As in Spain and Greece, the difficulty of monitoring all the Italian coasts and the proximity of poor or impoverished countries such as Libya make the peninsula one of the main "gateways" to Europe. The main host countries (Germany, France, United Kingdom) fear that Italy, a member of the Schengen area, is only a stopover. Indeed, once foreigners have obtained regularization on Italian soil, they can move more easily to other European countries. In recent years, the issue of migrants between Italy and France has become a source of political and diplomatic tension, particularly in Ventimiglia, a town on the Ligurian border 11 km from Menton, which manages the Roya transit camp. Tensions have risen at sea, when the Italian authorities refused to open the ports to the rescue ship Ocean Viking with 230 migrants on board in November 2022.

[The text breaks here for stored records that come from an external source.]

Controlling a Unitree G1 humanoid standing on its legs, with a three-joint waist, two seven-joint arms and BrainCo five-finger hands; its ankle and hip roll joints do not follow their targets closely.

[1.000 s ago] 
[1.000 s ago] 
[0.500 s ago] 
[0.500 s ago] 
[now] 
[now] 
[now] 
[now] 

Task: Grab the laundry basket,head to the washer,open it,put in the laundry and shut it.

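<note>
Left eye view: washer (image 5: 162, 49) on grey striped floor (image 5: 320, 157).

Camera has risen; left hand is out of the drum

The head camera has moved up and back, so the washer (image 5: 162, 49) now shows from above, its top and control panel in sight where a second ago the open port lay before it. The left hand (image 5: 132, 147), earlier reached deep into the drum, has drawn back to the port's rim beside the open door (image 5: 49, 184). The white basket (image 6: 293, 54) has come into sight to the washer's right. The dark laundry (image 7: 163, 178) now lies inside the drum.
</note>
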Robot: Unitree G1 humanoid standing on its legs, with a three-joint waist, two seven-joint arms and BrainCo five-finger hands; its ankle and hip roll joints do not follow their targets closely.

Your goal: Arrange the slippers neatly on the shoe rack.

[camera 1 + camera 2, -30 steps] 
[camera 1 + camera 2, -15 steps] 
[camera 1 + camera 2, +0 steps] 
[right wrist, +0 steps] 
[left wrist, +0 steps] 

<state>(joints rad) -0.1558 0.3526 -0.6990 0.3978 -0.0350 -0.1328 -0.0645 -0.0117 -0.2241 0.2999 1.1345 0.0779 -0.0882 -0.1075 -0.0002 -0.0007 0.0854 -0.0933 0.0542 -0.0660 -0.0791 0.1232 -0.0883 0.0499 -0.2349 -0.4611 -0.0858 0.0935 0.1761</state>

Many migrants want to stay in Italy

On the one hand, Italy is tightening the conditions of entry into its territory, on the other hand, there is a consolidation of existing migratory flows. The granting of citizenship to foreign migrants is increasing. Between 2021 and 2022, the number of non-EU citizens with a regular residence permit will increase by almost 6%, from 3,373,876 (January 2021) to 3,561,540 (January 2022), including American, Swiss and European foreigners. This makes Italy the fourth European country with the highest number of asylum applications, behind Germany, France and Spain.
Beyond the rhetoric of the right-wing and far-right coalition currently in power, the regularizations carried out by the various governments are encouraging the gradual integration of immigrants into Italian society. Mixed unions and marriages are opening up opportunities. This diversity could benefit the demography. We are currently observing the growing role of self-employment of foreign populations in the peninsula's economy. We find these people working on their own in construction, fast food, crafts, services, agriculture... Another indication of increasing stabilization is the presence of people who have been able to benefit from family reunification or residence permits for family reasons.